RAZSVYET
Journal hebdomadaire russo-juif ; fondé à Odessa par Osip Rabinovich en mai 1860. C'était le premier journal en langue russe consacré aux intérêts juifs ; son fondateur rencontra des difficultés considérables pour obtenir la permission gouvernementale nécessaire à son établissement. Grâce à l'influence puissante de N. I. Pirogov, la permission fut finalement accordée, mais sous la stipulation que le journal soit publié en yiddish. Rabinovich fut grandement découragé par le résultat de sa pétition ; car, outre le fait que c'était la langue russe qu'il avait spécifiée dans sa demande, le journal proposé fut placé sous la surveillance du censeur de Kiev, et puisque seulement deux villes, Jitomir et Wilna, étaient autorisées à avoir des imprimeries hébraïques, l'affaire en devint très compliquée. Rabinovich pétitionna à nouveau le gouvernement, et avec l'aide de Pirogov la permission désirée fut finalement obtenue.
Le but du journal était de répandre la lumière parmi les masses juives ignorantes de Russie ; en conséquence, sa devise était « Que la lumière soit ». Dans la première pétition de 1856, Rabinovich, en esquissant la politique du journal proposé, déclara que le jargon corrompu employé par la grande masse des Juifs russes n'était pas adapté à l'illumination mentale et au progrès, puisqu'il ne pouvait être utilisé pour l'expression de pensées abstraites ; que les Juifs deviendraient par le moyen du journal proposé plus familiers avec leur pays et son peuple, et que le peuple russe deviendrait mieux acquis avec ses voisins juifs. Le journal devait se préoccuper de questions de religion, sociologie, histoire, critique, science, biographie, voyages, commerce, agriculture, etc.

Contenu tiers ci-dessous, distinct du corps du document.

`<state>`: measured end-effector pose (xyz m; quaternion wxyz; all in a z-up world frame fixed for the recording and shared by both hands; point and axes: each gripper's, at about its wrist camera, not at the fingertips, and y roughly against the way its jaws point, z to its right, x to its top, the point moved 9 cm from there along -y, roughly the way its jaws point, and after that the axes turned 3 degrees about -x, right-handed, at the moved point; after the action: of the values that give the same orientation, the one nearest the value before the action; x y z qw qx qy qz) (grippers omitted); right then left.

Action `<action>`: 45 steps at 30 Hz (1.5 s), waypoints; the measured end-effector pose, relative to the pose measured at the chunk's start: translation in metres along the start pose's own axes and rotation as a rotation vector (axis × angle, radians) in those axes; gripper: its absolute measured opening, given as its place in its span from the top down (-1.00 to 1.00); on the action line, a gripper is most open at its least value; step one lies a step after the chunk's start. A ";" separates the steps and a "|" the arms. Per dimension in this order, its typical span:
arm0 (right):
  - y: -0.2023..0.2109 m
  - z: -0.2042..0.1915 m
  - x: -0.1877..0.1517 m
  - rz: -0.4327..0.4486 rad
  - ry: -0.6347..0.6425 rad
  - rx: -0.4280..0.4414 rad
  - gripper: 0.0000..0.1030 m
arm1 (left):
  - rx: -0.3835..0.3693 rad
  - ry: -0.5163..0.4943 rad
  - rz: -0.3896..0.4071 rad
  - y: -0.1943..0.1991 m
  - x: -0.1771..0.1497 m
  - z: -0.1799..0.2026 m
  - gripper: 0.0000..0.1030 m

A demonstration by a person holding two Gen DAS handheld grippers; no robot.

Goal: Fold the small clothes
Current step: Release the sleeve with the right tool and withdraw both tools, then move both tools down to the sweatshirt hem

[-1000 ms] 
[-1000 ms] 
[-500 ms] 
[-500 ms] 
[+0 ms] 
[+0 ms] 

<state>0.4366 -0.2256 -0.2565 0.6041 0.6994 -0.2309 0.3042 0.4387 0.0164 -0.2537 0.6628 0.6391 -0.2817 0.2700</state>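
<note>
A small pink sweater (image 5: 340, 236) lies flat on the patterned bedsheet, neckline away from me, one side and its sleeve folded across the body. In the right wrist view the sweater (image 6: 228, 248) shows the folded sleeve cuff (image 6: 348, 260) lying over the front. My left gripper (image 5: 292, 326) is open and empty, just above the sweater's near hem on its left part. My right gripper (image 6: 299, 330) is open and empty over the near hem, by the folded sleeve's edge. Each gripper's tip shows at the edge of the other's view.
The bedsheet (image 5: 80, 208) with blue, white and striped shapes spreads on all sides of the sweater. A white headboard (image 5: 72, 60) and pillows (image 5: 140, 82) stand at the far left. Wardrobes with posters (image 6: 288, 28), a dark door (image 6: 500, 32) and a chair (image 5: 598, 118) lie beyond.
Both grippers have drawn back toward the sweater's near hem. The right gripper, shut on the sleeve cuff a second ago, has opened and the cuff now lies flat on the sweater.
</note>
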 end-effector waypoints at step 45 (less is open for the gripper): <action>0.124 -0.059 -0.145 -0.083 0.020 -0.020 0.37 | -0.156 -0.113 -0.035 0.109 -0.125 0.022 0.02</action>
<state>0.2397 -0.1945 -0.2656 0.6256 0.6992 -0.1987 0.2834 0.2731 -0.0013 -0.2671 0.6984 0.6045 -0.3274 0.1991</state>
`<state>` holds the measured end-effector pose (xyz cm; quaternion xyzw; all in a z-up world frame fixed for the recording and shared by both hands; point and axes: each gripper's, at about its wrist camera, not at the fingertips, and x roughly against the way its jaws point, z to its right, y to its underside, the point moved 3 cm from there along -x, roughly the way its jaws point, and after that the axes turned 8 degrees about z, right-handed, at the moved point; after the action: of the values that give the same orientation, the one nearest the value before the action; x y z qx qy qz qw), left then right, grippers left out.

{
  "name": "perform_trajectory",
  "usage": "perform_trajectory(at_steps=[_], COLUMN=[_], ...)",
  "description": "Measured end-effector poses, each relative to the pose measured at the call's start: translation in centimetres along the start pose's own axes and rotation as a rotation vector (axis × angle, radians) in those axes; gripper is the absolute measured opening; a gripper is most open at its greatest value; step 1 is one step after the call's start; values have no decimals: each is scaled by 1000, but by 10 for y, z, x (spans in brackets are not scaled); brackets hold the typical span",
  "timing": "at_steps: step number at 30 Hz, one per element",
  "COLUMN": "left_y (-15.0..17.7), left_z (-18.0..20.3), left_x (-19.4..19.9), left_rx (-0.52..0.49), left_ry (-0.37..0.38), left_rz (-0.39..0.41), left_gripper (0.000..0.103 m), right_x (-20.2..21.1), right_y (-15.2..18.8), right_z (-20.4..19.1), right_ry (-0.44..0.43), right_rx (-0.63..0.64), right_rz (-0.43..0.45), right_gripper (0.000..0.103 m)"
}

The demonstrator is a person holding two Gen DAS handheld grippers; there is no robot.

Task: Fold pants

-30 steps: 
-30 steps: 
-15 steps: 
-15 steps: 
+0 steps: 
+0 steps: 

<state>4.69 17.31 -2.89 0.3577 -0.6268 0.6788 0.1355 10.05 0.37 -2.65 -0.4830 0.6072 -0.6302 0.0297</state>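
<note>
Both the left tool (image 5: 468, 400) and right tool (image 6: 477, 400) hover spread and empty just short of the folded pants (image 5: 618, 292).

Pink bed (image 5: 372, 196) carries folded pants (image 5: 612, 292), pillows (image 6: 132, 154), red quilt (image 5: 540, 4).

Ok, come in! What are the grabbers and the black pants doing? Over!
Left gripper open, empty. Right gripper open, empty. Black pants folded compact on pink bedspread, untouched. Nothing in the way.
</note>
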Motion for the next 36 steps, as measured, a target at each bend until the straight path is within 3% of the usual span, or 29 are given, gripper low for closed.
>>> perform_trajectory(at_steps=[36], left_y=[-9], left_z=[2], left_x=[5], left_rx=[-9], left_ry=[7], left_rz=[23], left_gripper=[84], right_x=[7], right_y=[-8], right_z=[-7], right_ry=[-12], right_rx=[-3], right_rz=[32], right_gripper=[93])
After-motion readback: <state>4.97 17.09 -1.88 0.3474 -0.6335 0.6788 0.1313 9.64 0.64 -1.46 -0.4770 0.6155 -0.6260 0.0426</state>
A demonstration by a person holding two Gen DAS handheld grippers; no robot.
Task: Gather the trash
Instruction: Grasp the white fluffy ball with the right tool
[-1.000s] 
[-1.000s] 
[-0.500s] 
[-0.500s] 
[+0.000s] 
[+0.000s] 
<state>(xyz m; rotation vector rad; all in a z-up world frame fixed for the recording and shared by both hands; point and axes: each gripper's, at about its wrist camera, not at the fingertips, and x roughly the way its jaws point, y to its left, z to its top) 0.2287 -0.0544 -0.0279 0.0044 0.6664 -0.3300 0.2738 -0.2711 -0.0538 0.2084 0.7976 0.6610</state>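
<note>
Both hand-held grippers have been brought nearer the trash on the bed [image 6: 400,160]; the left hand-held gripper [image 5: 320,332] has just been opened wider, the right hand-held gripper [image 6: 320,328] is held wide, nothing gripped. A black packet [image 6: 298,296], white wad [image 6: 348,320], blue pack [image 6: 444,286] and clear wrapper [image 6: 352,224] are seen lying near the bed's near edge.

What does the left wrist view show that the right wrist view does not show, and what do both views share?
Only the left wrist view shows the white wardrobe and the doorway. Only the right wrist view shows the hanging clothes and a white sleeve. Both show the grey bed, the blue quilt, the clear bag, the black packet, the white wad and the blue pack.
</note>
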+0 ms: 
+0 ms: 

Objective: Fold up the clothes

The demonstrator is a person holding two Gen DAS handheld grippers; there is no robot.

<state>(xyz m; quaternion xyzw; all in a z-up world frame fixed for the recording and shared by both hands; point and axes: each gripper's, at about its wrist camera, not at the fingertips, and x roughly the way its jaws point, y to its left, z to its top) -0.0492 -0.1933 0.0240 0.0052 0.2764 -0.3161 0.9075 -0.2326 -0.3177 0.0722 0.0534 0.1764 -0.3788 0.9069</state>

Les premiers numéros du « Razsvyet » soulevèrent beaucoup de critiques amères de la part des Juifs conservateurs ; car les éditeurs entreprirent sans crainte de signaler et de commenter les mauvaises aussi bien que les bonnes caractéristiques de la vie des Juifs russes. Une opposition fut levée particulièrement par l'article « A Few Words About the Jews of Western Russia », qui parut dans le premier numéro. De toutes les parties du pays, des lettres et des télégrammes, dont certains contenaient des menaces, furent adressés aux éditeurs ; mais ils continuèrent sans crainte dans ce qui semblait être à leurs yeux le cours juste. Dans le troisième numéro, ils déclarèrent à nouveau qu'ils ne travaillaient dans les intérêts d'aucun parti, mais dans les intérêts du judaïsme. Graduellement, le public juif commença à apprécier la valeur solide du journal, et attendit avec impatience l'apparition de chaque numéro. Sa valeur éducative s'avéra être d'une grande importance pour les Juifs de Russie, et posa la fondation pour beaucoup de bien futur.
Dans le quarante-cinquième numéro, Rabinovich annonça son intention de cesser la publication du « Razsvyet », « à cause de difficultés insurmontables ». Il demeura ferme dans sa résolution face à une tempête de protestations ; mais dans le cinquantième numéro, il fut annoncé que compte tenu du grand regret causé par l'arrêt proposé du « Razsvyet », le Dr Pinsker et le Dr Soloveichik avaient entrepris de continuer sa publication, et que désormais il paraîtrait sous le titre « Sion ».